Many visitors use peddle bicycle cabs or ‘trishaws’ to get around town, although these have been usurped by motorised modes of travel and are only really utilised by tourists. You can find them waiting outside most hotels and tourist attractions but remember to haggle tough to avoid paying way over the odds.
Arriving into Penang via the international airport is relatively pain-free as the small terminal has taxis waiting outside which ferry passengers to Georgetown or the popular beach resorts such as Batu Ferringhi. Bus services are also available but really only used by backpackers intent on saving every last penny.
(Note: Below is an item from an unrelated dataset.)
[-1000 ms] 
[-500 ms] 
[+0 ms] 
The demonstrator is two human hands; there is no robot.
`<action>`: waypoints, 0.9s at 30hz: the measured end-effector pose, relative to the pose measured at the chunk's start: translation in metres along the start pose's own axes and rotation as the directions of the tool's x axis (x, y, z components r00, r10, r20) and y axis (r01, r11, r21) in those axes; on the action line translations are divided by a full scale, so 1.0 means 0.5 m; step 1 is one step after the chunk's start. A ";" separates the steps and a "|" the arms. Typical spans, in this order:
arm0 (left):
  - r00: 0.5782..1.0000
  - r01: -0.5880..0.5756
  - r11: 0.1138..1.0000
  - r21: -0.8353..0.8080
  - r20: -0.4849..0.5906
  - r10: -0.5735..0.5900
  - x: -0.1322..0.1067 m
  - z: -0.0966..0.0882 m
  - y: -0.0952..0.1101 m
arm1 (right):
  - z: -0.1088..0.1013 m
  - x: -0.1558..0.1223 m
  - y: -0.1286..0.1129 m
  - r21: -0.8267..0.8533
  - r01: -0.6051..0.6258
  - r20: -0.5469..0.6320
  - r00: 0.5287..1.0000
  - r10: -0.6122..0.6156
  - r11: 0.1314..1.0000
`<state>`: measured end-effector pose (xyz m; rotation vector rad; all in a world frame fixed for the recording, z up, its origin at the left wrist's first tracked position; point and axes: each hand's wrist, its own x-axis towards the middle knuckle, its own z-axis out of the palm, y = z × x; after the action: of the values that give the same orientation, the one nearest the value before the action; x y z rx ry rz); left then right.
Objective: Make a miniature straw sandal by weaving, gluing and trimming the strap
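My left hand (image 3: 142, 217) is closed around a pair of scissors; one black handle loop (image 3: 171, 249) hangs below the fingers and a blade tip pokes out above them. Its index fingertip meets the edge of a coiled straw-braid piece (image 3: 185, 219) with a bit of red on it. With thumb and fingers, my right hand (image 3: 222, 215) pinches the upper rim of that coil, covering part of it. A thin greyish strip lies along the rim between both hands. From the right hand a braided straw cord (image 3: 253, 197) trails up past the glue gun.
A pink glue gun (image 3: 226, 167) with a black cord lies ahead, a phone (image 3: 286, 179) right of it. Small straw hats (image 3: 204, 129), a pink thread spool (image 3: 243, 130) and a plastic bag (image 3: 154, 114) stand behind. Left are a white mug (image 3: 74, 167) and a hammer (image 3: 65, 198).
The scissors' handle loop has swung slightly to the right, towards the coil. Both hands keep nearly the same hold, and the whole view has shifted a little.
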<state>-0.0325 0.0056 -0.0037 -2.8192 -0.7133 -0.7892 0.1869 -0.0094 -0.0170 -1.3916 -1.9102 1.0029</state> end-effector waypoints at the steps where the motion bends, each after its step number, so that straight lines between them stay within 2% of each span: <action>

Coach travel in Malaysia is extremely cheap with comfortable air conditioned vehicles offering meals and movies on board for long distance journeys. Only a handful of services travelling by Penang actually make the detour onto the island so travellers have much better choice by travelling to Butterworth first and connecting there. The bus terminal is next to the port and railway station.
Those enchanted by the romance of rail must take the ferry to the mainland port of Butterworth where train services ply the historic route north to Bangkok or south to Singapore. This may not be the cheapest or fastest method of getting around, but moving slowly over the scenic Malaysian landscape is perfect for those with time on their side.
Visitors wanting to reach the mainland can catch a ferry from the Penang Island every 20 minutes from early in the morning until late in the evening. The trip takes less than half-an-hour. And even today you can still catch regular boats to Langkawi or Indonesia from Penang’s main getty.